What was life like for a child in a Victorian factory?
Children were apprenticed at nine and were given lodgings, food and an hour of schooling a week. Hours were long and the mills were noisy, hot, dusty and dangerous places to work. Medical records reveal that accidents and disease were common.
What activities did Victorian children do?
Children from rich families played with rocking horses, train sets, doll’s houses and toy soldiers, whereas children from poor families tended to play with home-made toys such as peg dolls, spinning tops and skipping ropes. A popular toy during Victorian times was the thaumatrope.
What happened to babies in the workhouse?
Children in the workhouse who survived the first years of infancy may have been sent out to schools run by the Poor Law Union, and apprenticeships were often arranged for teenage boys so they could learn a trade and become less of a burden to the rate payers.
What was it like for children living in Victorian Britain?

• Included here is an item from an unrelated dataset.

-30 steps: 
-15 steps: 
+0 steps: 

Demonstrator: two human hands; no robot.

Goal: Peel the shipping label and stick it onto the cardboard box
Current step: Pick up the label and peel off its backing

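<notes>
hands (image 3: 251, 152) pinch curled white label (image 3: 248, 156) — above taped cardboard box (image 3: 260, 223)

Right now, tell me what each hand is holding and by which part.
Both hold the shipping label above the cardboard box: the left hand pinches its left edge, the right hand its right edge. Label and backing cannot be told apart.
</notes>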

If you were a child from a poor family at the beginning of the Victorian times, you worked and worked and worked ……. Children were often forced to work almost as soon as they could walk. This was not something new to the Victorian period as children had always been been expected to work for hundreds of years. Many were used as cheap labour.
How old did children have to be to work in the Victorian era?
There was no time off. These children could be as young as three years old. It was not until later in the Victorian era laws were created to only allow them to work 12 hours per day. Still, this was too much for children this young. The conditions in which they worked were not much better.
What was life like in workhouses in the Victorian era?
Both children, orphans and adults were sent to workhouses and the living conditions, general treatment of people and the workhouse system was extremely harsh.
What was the nannies like in Victorian times?
Nannies were usually older women that had never been married. You can imagine that there might have been a chip on their shoulder towards children since in those days not being married meant no children. Many times nannies were intolerant and very strict and sometimes plain mean.